Chemoprophylaxis is the prevention of infection by the administration of antimicrobial agents as distinct from prevention by immunization. Individuals who require prophylaxis differ from the normal population in that they are known to be exposed to a particular infectious hazard or their ability to respond to infection is impaired.
Prophylaxis should be confined to those periods for which the risk is greatest, so that the problems of disturbance of the normal flora, superinfection with resistant organisms, untoward reactions, and cost will be minimized. The benefits and risks of chemoprophylaxis depend on:
Prevention strategies for infectious disease can be characterized by the traditional concepts of primary, secondary, and tertiary prevention.Primary prevention can be defined as the prevention of infection. Secondary prevention includes measures for the detection of early infection and effective intervention before symptoms occur. Tertiary prevention consists of measures to reduce or eliminate the long-term impairment and disabilities caused by established infection.
Failure to consider fully the risks of prophylaxis or to be realistic about the benefits has made unnecessary chemoprophylaxis one of the commonest forms of antibiotic misuse. None the less it is important to recognize that the judgement about what is and is not necessary chemoprophylaxis may require complex decisions about the balance of benefits and risks to individual patients and to the population. The example of prevention of neonatal infection by Group B Streptococci (see below) shows how national guidelines committees can produce different recommendations based on their risk assessment of the same evidence.
Most indications for primary chemoprophylaxis involve starting prophylaxis before a period of defined risk (e.g. elective surgery or travel to regions with endemic malaria or intrapartum exposure of neonates to maternal infections) or following exposure to a patient who is known to have a contagious, dangerous infection (e.g. meningococcal meningitis).
Prophylaxis in surgery
Reducing the risk of surgical infection is probably the commonest indication for chemoprophylaxis and accounts for up to a third of total antibiotic use in an acute hospital. There is no doubt that prophylaxis can reduce the risk of surgical infection but at best it is only one component of effective infection control and unnecessary use of prophylaxis puts patients at risk of infection by Clostridium difficile or antimicrobial resistant bacteria with no compensating benefit.

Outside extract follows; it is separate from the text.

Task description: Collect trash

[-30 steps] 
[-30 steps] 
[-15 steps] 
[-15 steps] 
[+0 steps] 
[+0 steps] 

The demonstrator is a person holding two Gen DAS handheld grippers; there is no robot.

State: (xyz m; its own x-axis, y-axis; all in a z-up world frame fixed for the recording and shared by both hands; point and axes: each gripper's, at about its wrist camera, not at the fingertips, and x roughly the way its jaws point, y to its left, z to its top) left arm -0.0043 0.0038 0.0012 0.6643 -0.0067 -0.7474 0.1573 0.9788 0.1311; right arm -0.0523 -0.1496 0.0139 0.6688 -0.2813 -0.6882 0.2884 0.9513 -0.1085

Classification of operations by risk of infection
The aim of chemoprophylaxis is to reduce the risk of surgical site infection, meaning infection in any part of the operative field from the superficial wound down to the deepest tissues involved in the operation. Postoperative infections can occur at other sites, for example the respiratory or urinary tract but chemoprophylaxis is targeted at surgical site infection.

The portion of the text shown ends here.